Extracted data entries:
'''
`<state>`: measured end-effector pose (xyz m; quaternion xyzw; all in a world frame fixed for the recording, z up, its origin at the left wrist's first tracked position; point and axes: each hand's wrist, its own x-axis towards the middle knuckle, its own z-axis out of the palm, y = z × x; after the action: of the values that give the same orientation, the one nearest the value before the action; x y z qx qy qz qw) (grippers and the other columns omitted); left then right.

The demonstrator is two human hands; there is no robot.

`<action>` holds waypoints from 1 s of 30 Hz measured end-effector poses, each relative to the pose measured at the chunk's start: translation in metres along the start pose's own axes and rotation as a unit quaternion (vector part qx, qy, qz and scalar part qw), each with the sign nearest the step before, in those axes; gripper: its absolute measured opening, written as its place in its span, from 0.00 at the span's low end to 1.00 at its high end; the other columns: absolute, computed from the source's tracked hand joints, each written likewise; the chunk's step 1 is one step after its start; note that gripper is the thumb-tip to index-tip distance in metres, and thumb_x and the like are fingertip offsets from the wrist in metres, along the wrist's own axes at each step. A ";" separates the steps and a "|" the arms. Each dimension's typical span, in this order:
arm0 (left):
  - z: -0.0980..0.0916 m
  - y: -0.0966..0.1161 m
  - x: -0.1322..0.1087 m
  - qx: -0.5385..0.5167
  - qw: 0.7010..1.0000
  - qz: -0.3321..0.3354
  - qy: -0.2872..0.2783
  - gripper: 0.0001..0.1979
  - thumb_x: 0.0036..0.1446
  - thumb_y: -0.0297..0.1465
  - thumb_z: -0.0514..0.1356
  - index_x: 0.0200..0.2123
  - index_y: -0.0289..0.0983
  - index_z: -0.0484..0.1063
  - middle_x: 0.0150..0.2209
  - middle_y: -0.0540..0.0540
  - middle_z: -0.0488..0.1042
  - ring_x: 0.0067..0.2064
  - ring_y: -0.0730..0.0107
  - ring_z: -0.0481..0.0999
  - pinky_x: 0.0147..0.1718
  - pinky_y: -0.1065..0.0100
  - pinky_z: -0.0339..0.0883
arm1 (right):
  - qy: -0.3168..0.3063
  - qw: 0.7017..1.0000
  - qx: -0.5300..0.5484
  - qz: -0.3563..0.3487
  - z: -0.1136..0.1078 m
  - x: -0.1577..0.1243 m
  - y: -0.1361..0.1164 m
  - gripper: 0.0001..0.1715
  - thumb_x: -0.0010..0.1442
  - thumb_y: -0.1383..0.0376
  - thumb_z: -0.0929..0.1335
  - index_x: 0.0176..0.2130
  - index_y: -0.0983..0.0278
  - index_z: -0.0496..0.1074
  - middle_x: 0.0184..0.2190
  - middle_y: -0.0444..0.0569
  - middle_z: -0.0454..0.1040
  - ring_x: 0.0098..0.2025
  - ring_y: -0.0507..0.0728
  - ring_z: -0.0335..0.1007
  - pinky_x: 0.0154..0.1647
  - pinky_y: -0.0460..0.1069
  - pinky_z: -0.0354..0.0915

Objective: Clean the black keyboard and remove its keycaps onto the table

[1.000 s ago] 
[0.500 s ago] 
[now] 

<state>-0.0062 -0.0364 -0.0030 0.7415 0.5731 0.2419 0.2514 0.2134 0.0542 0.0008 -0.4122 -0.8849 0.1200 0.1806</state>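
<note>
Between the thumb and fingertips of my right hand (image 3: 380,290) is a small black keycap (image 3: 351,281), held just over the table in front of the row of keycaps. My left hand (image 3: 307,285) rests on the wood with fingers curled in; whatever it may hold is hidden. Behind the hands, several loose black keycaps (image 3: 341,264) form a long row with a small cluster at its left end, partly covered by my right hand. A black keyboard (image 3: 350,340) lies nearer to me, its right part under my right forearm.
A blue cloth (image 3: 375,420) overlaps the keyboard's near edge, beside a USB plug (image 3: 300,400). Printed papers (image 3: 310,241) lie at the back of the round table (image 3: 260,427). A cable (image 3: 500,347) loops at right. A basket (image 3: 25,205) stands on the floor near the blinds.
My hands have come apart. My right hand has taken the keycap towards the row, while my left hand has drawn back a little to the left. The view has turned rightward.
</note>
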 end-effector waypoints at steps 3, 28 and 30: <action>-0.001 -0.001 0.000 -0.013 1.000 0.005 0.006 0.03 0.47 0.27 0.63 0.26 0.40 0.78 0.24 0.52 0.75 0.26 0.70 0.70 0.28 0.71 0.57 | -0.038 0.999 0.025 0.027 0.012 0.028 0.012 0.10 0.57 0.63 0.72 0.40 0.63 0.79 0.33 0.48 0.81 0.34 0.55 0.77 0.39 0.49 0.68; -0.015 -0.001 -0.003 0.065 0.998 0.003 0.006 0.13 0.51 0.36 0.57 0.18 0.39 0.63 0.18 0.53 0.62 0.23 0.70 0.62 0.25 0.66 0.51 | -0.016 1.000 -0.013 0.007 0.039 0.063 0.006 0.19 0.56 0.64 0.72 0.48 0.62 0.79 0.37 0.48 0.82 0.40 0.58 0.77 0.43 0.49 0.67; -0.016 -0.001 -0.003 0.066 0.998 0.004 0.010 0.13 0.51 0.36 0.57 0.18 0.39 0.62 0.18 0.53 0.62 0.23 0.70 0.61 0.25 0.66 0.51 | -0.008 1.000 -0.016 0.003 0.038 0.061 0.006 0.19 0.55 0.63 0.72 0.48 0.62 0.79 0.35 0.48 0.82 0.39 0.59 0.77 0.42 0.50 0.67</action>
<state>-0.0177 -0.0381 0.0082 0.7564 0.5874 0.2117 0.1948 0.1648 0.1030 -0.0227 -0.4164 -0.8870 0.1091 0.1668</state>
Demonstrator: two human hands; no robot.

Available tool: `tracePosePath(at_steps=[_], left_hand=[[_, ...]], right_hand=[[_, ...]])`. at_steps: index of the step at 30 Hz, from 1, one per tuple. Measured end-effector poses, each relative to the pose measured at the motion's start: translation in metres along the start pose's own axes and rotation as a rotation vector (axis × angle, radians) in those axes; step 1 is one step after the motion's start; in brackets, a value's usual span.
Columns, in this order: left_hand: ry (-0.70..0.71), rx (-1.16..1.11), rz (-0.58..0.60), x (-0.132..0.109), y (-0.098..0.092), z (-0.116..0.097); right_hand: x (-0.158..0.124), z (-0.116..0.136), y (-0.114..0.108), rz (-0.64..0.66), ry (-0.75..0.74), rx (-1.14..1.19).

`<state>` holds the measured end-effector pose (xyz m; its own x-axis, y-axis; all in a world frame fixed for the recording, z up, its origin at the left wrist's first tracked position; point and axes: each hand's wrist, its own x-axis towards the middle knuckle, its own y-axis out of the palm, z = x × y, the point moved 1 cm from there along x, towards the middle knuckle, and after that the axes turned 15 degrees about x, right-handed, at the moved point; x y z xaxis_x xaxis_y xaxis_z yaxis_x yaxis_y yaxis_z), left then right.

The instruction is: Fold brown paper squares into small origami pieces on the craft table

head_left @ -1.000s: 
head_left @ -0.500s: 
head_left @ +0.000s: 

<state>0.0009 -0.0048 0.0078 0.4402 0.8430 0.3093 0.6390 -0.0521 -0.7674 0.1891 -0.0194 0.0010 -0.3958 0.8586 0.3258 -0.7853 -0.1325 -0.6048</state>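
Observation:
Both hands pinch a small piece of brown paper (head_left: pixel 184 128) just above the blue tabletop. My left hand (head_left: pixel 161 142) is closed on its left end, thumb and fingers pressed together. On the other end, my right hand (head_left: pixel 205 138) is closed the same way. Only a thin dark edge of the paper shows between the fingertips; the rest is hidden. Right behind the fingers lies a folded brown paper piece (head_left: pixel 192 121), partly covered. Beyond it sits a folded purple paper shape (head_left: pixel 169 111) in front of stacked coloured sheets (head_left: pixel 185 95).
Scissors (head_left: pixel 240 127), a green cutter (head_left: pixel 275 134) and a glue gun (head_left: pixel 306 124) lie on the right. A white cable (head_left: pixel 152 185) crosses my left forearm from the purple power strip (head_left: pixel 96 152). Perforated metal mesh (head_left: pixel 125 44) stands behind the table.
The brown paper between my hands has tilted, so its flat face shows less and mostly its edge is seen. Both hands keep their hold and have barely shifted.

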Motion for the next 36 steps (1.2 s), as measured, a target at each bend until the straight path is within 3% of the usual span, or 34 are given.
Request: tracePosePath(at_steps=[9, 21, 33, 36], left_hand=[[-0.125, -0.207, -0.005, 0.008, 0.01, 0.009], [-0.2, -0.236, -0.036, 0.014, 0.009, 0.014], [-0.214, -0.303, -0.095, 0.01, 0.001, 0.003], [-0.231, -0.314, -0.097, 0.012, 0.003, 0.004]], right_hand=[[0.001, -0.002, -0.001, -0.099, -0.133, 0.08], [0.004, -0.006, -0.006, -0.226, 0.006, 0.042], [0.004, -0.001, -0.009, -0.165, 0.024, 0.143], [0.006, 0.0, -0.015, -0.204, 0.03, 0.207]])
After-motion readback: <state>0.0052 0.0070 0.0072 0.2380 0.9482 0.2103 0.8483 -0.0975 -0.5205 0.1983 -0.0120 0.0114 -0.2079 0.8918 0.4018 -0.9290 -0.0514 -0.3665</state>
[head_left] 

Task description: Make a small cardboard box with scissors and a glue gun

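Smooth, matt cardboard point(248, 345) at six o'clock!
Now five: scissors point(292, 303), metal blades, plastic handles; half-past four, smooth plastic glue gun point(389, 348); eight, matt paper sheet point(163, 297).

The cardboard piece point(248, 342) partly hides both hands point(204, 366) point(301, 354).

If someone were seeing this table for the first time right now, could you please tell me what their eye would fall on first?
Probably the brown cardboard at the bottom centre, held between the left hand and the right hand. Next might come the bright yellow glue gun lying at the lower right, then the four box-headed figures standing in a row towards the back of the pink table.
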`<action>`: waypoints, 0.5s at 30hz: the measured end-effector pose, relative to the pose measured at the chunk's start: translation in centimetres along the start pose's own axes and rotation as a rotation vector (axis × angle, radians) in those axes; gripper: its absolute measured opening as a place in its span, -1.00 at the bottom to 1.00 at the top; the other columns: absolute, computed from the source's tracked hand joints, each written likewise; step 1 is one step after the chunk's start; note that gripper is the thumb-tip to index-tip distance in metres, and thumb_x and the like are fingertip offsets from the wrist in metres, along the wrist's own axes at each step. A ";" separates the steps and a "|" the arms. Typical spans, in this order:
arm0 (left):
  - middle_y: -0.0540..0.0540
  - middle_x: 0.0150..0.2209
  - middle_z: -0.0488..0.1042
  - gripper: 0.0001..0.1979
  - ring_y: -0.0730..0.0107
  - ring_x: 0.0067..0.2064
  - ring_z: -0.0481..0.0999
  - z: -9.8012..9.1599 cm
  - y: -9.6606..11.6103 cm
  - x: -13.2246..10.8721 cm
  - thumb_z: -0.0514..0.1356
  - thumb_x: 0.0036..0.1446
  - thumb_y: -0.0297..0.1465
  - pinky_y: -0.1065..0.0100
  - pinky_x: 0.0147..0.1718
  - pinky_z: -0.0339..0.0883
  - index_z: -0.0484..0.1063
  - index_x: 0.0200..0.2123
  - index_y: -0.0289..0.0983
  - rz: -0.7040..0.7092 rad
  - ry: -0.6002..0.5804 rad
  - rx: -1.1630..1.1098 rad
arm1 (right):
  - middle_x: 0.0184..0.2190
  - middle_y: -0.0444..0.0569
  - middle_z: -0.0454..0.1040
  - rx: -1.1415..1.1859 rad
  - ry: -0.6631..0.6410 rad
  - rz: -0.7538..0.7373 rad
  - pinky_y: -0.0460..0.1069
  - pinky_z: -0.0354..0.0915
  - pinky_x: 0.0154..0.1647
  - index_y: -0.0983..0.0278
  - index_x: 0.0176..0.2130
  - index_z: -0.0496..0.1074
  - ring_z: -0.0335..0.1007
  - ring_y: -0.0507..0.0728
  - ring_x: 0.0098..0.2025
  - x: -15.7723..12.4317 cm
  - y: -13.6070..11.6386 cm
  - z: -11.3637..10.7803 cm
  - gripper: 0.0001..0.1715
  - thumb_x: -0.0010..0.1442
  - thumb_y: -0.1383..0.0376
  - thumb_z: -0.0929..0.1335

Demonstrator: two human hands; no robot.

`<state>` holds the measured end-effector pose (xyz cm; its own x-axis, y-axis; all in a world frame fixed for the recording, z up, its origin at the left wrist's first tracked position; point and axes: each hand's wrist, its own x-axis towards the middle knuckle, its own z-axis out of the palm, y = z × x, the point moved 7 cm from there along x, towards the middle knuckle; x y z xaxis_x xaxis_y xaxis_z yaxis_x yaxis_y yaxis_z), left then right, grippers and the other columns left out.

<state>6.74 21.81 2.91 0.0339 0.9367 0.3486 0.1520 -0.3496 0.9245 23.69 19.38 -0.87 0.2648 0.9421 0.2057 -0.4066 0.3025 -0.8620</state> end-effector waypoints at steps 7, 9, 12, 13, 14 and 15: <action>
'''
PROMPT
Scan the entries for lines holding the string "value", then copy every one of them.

TASK ANSWER
`<state>`: measured end-effector pose (xyz m; quaternion xyzw; all in a world frame fixed for the recording, z up, its origin at the left wrist's first tracked position; point and axes: each hand's wrist, its own x-axis towards the middle knuckle, its own z-axis out of the palm, y = z × x; after the action: of the values that give the same orientation, the one nearest the value before the action; x y z qx qy qz qw) (grippers and the other columns omitted); left then right.
Available tool: `tracePosePath(at_steps=[_], left_hand=[[_, ...]], right_hand=[[_, ...]])`. at_steps: index of the step at 30 Hz, from 1, one per tuple. Measured end-effector poses, each relative to the pose measured at the motion's start: translation in metres along the start pose's own axes and rotation as a rotation vector (axis × angle, radians) in those axes; step 1 is one step after the motion's start; in brackets, a value's usual span.

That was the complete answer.